Activity
In the listing below, every entry should be duplicated exactly.

Data listing
▶

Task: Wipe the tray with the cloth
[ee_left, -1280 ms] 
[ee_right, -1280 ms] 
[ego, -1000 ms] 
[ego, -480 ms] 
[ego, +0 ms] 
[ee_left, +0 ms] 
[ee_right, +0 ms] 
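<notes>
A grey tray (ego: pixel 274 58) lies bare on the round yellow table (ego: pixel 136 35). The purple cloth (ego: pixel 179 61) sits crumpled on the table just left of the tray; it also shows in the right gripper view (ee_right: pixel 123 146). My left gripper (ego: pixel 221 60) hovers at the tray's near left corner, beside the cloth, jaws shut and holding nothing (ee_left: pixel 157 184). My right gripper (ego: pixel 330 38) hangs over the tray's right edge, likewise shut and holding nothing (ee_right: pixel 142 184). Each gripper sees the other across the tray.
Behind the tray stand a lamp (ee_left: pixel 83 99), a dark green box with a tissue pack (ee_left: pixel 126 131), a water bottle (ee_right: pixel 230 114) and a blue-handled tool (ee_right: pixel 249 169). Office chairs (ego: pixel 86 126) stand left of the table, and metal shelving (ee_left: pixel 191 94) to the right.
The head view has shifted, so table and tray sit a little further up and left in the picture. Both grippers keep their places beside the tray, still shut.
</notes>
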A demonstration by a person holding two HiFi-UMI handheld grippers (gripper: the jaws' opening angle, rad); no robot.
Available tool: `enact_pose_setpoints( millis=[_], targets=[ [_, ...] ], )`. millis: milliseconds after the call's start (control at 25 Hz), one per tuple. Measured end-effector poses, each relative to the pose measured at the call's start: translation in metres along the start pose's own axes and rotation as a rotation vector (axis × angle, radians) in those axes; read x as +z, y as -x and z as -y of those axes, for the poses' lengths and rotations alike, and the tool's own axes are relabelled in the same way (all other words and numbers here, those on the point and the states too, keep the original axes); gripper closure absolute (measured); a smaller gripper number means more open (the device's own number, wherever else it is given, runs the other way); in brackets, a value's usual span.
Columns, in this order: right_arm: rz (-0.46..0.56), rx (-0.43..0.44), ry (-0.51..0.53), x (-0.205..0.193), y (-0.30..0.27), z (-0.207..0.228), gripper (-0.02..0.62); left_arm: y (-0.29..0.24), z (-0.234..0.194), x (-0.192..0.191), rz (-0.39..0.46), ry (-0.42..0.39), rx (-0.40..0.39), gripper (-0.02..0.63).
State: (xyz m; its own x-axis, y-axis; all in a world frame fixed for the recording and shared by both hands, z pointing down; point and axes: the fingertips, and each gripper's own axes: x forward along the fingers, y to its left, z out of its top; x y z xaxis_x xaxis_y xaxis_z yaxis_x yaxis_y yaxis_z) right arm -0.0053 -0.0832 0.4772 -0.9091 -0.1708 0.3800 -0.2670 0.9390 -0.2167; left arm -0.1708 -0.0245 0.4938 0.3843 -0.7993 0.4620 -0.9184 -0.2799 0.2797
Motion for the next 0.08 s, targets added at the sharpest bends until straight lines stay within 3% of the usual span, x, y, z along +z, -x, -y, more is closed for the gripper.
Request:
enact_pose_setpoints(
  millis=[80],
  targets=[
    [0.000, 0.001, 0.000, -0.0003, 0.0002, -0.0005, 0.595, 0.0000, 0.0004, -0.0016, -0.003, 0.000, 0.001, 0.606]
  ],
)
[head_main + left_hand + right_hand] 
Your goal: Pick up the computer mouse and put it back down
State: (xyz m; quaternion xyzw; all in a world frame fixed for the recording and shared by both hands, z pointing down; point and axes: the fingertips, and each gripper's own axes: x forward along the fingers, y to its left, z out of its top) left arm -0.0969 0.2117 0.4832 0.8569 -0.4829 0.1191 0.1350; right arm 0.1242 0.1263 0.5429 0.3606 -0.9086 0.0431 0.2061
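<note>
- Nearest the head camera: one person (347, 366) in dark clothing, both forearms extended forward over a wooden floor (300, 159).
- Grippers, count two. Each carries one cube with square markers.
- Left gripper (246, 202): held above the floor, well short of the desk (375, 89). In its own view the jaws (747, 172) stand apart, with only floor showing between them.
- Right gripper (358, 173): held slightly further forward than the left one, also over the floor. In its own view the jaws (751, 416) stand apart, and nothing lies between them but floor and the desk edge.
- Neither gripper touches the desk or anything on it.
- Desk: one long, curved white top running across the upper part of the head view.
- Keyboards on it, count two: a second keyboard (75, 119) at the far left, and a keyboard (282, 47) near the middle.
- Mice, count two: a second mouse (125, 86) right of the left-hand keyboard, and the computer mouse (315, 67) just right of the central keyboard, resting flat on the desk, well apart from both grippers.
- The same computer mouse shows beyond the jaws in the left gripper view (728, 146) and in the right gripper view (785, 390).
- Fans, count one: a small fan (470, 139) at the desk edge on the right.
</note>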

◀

Response for this exercise
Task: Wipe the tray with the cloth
[ee_left, -1280 ms] 
[ee_right, -1280 ms] 
[ego, -1000 ms] 
[ego, -480 ms] 
[ego, +0 ms] 
[ee_left, +0 ms] 
[ee_right, +0 ms] 
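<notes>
A grey tray (ego: pixel 274 58) lies bare on the round yellow table (ego: pixel 136 35). The purple cloth (ego: pixel 179 61) sits crumpled on the table just left of the tray; it also shows in the right gripper view (ee_right: pixel 123 146). My left gripper (ego: pixel 221 60) hovers at the tray's near left corner, beside the cloth, jaws shut and holding nothing (ee_left: pixel 157 184). My right gripper (ego: pixel 330 38) hangs over the tray's right edge, likewise shut and holding nothing (ee_right: pixel 142 184). Each gripper sees the other across the tray.
Behind the tray stand a lamp (ee_left: pixel 83 99), a dark green box with a tissue pack (ee_left: pixel 126 131), a water bottle (ee_right: pixel 230 114) and a blue-handled tool (ee_right: pixel 249 169). Office chairs (ego: pixel 86 126) stand left of the table, and metal shelving (ee_left: pixel 191 94) to the right.
The head view has shifted, so table and tray sit a little further up and left in the picture. Both grippers keep their places beside the tray, still shut.
</notes>
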A demonstration by a person holding two HiFi-UMI handheld grippers (gripper: the jaws' opening angle, rad); no robot.
Available tool: `enact_pose_setpoints( millis=[_], targets=[ [_, ...] ], )`. millis: milliseconds after the call's start (control at 25 Hz), one per tuple. Measured end-effector poses, each relative to the pose measured at the call's start: translation in metres along the start pose's own axes and rotation as a rotation vector (axis × angle, radians) in those axes; read x as +z, y as -x and z as -y of those axes, for the poses' lengths and rotations alike, and the tool's own axes are relabelled in the same way (all other words and numbers here, those on the point and the states too, keep the original axes); gripper closure absolute (measured); a smaller gripper number means more open (the device's own number, wherever else it is given, runs the other way); in brackets, a value's usual span.
Columns, in this order: right_arm: rz (-0.46..0.56), rx (-0.43..0.44), ry (-0.51..0.53), x (-0.205..0.193), y (-0.30..0.27), z (-0.207..0.228), gripper (-0.02..0.62); left_arm: y (-0.29..0.24), z (-0.234..0.194), x (-0.192..0.191), rz (-0.39..0.46), ry (-0.42..0.39), rx (-0.40..0.39), gripper (-0.02..0.63).
State: (xyz m; its own x-axis, y-axis; all in a world frame fixed for the recording and shared by both hands, z pointing down; point and axes: the fingertips, and each gripper's own axes: x forward along the fingers, y to its left, z out of its top; x y z xaxis_x xaxis_y xaxis_z yaxis_x yaxis_y yaxis_z) right arm -0.0053 -0.0832 0.4772 -0.9091 -0.1708 0.3800 -0.2670 0.9390 -0.2167; left arm -0.1708 -0.0245 0.4938 0.3843 -0.7993 0.4620 -0.9184 -0.2799 0.2797
Motion for the next 0.08 s, targets added at the sharpest bends until straight lines stay within 3% of the usual span, x, y, z along +z, -x, -y, more is closed for the gripper.
Request:
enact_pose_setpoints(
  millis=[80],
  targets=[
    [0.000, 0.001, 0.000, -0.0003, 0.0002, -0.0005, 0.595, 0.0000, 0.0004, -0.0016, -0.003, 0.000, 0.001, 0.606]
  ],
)
[head_main + left_hand + right_hand] 
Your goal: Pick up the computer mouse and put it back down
State: (xyz m; quaternion xyzw; all in a world frame fixed for the recording and shared by both hands, z pointing down; point and axes: the fingertips, and each gripper's own axes: x forward along the fingers, y to its left, z out of its top) left arm -0.0969 0.2117 0.4832 0.8569 -0.4829 0.1191 0.1350; right arm 0.1242 0.1263 0.5429 0.3606 -0.9086 0.0431 0.2061
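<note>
- Nearest the head camera: one person (347, 366) in dark clothing, both forearms extended forward over a wooden floor (300, 159).
- Grippers, count two. Each carries one cube with square markers.
- Left gripper (246, 202): held above the floor, well short of the desk (375, 89). In its own view the jaws (747, 172) stand apart, with only floor showing between them.
- Right gripper (358, 173): held slightly further forward than the left one, also over the floor. In its own view the jaws (751, 416) stand apart, and nothing lies between them but floor and the desk edge.
- Neither gripper touches the desk or anything on it.
- Desk: one long, curved white top running across the upper part of the head view.
- Keyboards on it, count two: a second keyboard (75, 119) at the far left, and a keyboard (282, 47) near the middle.
- Mice, count two: a second mouse (125, 86) right of the left-hand keyboard, and the computer mouse (315, 67) just right of the central keyboard, resting flat on the desk, well apart from both grippers.
- The same computer mouse shows beyond the jaws in the left gripper view (728, 146) and in the right gripper view (785, 390).
- Fans, count one: a small fan (470, 139) at the desk edge on the right.
</note>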

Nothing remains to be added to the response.